◆ **WORK REQUIRED**
Pull out of the data below the stretch of lines bounded by the one containing "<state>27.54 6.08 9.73" and the one containing "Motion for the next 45", both bounds included, unchanged.

◆ **DATA LISTING**
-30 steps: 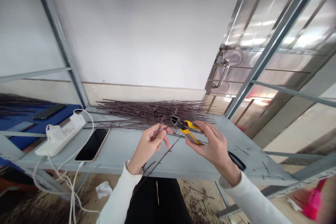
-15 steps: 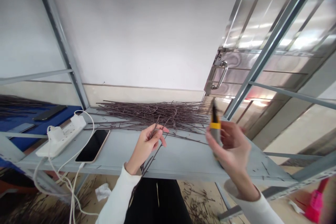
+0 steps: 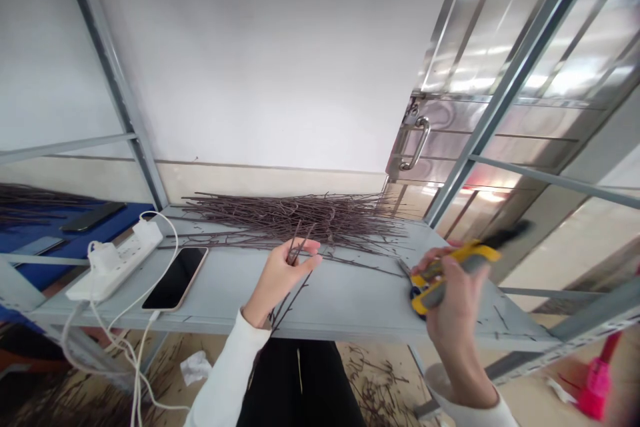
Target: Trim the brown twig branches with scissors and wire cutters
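Holding thin, dark twigs (image 3: 294, 250) above the middle of the table (image 3: 350, 303): left hand (image 3: 277, 277) half curled, thumb tip parted from the fingers, stems lodged between them. Short ends stick up above the grip; longer stems show below, down toward the table's front edge. Cannot tell whether all of these run through the hand. Right hand (image 3: 457, 307) wrapped around yellow-and-grey cutters (image 3: 473, 257), dark head pointing up and off to the right, too blurred to say if the blades are parted. Yellow-handled tool (image 3: 419, 299) just by that hand, silver point toward the back left, partly hidden.

Pile of twigs (image 3: 300, 213) along the back of the table, stems mostly lengthwise, a few loose ones just in front.

Handling, as judged: twigs look very light and stiff, likely to snap rather than bend far. Small knots and side spurs, so little slip but ready snagging; drawing one from the heap could drag neighbours. Best taken in a light pinch on the thicker stem, clear of spurs and fine tips. Cutters probably heavier, steadiest gripped well back on the handles.
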Available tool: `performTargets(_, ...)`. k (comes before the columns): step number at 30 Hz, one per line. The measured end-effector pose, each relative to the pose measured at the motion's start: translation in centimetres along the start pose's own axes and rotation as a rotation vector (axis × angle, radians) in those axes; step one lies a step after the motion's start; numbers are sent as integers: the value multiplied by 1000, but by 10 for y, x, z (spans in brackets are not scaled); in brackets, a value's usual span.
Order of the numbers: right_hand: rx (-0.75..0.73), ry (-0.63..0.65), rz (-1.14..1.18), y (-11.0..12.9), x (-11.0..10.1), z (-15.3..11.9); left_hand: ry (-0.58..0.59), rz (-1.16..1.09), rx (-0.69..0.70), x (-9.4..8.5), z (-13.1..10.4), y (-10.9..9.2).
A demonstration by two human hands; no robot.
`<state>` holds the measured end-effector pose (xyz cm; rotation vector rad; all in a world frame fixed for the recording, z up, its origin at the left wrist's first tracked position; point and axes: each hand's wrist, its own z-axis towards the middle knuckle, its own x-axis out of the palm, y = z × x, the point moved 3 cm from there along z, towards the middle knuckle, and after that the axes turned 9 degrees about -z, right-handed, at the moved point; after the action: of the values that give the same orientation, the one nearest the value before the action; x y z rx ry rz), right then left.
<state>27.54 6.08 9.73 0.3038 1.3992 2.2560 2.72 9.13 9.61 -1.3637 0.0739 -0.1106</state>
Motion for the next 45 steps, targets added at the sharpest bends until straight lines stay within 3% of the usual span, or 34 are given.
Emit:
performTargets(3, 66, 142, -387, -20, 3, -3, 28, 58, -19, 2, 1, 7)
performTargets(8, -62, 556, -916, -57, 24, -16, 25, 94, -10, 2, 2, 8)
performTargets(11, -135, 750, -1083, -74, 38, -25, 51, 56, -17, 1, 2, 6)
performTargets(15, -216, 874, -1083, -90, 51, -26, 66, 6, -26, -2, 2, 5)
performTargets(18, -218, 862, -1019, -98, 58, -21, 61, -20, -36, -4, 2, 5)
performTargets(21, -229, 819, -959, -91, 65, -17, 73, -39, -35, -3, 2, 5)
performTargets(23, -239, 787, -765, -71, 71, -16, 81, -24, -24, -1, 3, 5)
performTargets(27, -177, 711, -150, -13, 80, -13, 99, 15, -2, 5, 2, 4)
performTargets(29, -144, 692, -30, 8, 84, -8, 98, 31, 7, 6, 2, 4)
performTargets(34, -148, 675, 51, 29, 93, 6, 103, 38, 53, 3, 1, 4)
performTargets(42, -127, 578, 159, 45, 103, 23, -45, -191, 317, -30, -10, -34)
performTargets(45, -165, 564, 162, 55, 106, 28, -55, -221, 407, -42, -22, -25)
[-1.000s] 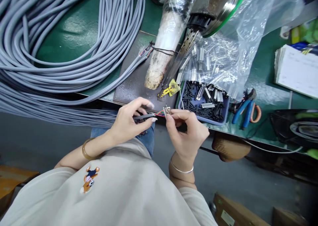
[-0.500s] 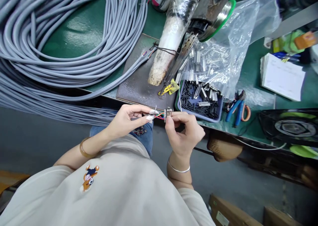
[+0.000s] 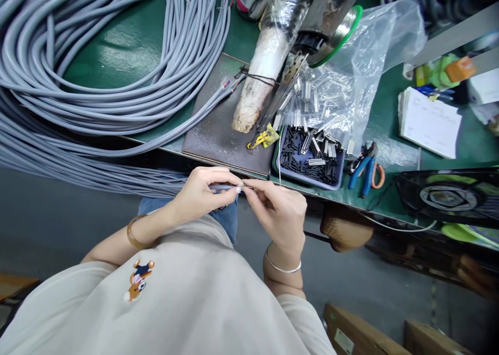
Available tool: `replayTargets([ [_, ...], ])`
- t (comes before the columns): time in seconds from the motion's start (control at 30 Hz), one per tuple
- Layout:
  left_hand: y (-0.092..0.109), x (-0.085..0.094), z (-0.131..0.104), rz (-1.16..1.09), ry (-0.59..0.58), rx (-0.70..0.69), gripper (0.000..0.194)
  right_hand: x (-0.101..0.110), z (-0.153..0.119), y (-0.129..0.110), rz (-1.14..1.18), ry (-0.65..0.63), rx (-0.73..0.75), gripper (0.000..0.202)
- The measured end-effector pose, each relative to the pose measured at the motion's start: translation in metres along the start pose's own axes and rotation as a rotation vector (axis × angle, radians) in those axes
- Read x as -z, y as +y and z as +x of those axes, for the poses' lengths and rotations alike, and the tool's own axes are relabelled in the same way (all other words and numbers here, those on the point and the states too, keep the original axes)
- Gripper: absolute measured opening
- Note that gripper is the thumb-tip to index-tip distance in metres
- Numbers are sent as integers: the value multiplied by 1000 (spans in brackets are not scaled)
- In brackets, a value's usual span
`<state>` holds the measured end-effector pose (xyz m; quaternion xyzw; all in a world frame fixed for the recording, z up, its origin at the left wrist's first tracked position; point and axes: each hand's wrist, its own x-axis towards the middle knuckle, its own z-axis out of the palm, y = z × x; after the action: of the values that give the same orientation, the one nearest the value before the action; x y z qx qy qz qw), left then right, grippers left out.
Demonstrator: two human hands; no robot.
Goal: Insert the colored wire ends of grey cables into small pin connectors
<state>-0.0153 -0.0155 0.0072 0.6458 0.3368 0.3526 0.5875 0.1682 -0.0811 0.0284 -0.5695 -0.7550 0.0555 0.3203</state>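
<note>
My left hand pinches a grey cable between thumb and fingers, just in front of the bench edge. My right hand is closed too, its thumb and forefinger meeting my left fingertips at the cable's end. What the right fingers pinch there is too small and covered to make out. The multi-pin connector with coloured wires seen earlier is hidden now. Beyond the hands lies a dark work board, over which a soldering iron tip with a yellow clip reaches down.
Coiled grey cables fill the left. A blue tray holds connectors and small black sleeves, with a plastic bag behind. Right of it lie blue-handled pliers, a paper pad and a black fan. A solder spool stands behind.
My right hand has moved left until its fingertips meet those of my left hand. The connector and coloured wires have gone out of sight. The view has shifted slightly right.
</note>
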Motion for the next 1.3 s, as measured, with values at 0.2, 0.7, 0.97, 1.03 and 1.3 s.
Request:
replayTargets([
  [0.2,7,6,2,-205,-140,178,16,7,-4,5,96,129,-104,9],
  [0.7,5,0,22,-317,-156,211,16,32,32,101,-322,-179,-617,6],
  [0.97,1,-1,22,-383,-17,316,17,33,18,58,82,439,-546,14],
  [1.03,2,-2,22,-381,-13,318,16,29,14,38,173,389,-507,13],
  [1.3,3,-2,22,-347,-39,320,18,0,20,7,338,114,-422,19],
])
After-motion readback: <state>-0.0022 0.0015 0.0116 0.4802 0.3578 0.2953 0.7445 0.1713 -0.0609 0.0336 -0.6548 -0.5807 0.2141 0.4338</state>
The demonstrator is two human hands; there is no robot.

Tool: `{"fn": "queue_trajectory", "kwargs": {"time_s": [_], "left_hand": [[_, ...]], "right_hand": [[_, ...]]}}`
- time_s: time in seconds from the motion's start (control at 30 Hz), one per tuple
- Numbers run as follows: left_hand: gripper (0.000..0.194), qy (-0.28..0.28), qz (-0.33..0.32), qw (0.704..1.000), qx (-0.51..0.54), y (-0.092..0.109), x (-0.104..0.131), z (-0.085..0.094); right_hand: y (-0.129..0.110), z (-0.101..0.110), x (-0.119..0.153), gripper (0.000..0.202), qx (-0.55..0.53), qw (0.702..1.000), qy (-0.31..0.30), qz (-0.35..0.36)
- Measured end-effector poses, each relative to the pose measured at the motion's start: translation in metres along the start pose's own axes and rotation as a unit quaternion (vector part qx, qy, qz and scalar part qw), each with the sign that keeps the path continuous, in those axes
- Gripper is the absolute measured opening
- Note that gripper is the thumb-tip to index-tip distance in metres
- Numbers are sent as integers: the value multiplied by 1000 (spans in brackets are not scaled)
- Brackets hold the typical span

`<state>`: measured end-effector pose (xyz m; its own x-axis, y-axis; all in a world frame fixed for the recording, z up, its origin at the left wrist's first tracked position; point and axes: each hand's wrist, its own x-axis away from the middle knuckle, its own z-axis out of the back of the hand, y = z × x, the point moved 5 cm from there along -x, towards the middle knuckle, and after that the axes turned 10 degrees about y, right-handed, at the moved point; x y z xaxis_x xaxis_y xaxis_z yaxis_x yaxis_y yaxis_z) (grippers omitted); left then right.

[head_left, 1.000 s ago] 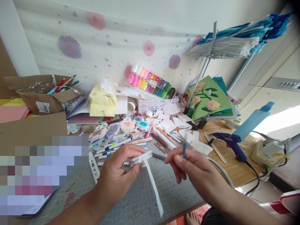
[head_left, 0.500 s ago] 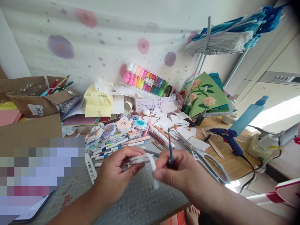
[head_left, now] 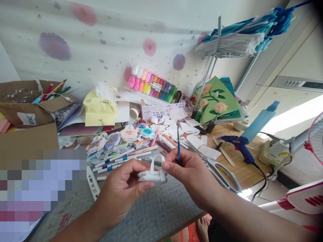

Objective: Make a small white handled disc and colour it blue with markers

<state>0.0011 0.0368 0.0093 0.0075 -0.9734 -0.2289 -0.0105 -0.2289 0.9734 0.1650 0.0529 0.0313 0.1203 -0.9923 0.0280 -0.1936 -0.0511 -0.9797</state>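
Observation:
Over the cutting mat (head_left: 141, 215), my left hand (head_left: 123, 185) is closed, with a small white layered piece (head_left: 146, 175) between thumb and fingers. A narrow white strip (head_left: 157, 158) arches above that piece in a loop. My right hand (head_left: 186, 171) pinches the strip's end between thumb and forefinger, close to the piece's right side. The same hand also holds a thin blue paintbrush (head_left: 179, 146), its dark tip upward. What the piece is made of is hard to tell.
Marker pens (head_left: 126, 163) and paper cut-outs (head_left: 130, 132) lie behind my hands. Large scissors (head_left: 222, 173) rest beside my right wrist. Farther right are a blue glue gun (head_left: 238, 144) and its cord. A blurred-out screen (head_left: 45, 191) and a cardboard box (head_left: 27, 112) occupy the left.
The strip hung down from my right fingers; now it bends up in a loop over the white piece. My right hand has shifted slightly left and up. The view has turned a little right.

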Motion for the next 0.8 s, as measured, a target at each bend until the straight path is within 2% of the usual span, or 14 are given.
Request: {"fn": "queue_trajectory", "kwargs": {"time_s": [0.1,0.27,0.4,0.47,0.53,0.7,0.8], "left_hand": [[13,2,4,1000,19,-1,0,1],[19,9,73,995,67,-16,0,5],[24,35,98,989,102,-20,0,7],[25,38,102,988,106,-19,0,6],[26,43,104,988,104,-18,-1,5],[27,54,97,988,109,-18,-2,5],[26,53,99,987,111,-17,-2,6]], "right_hand": [[2,0,0,35,14,1000,-6,-5],[-2,11,-4,28,-7,1000,-25,5],[-25,38,-7,31,9,992,45,120],[-34,47,-4,31,4,986,81,148],[-36,46,0,27,-40,988,84,124],[-22,20,10,19,-143,989,-3,31],[-14,14,10,20,-154,988,2,11]]}}
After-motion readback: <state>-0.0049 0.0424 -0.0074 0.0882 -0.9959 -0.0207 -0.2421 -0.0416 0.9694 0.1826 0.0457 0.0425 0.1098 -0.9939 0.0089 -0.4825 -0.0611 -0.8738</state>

◆ **ANSWER**
<state>27.54 6.08 9.73 0.3038 1.3992 2.2560 2.72 9.13 9.61 -1.3637 0.0739 -0.1106</state>
Motion for the next 45 steps, targets added at the sharpest bends until straight lines stay within 3% of the usual span, or 34 are given.

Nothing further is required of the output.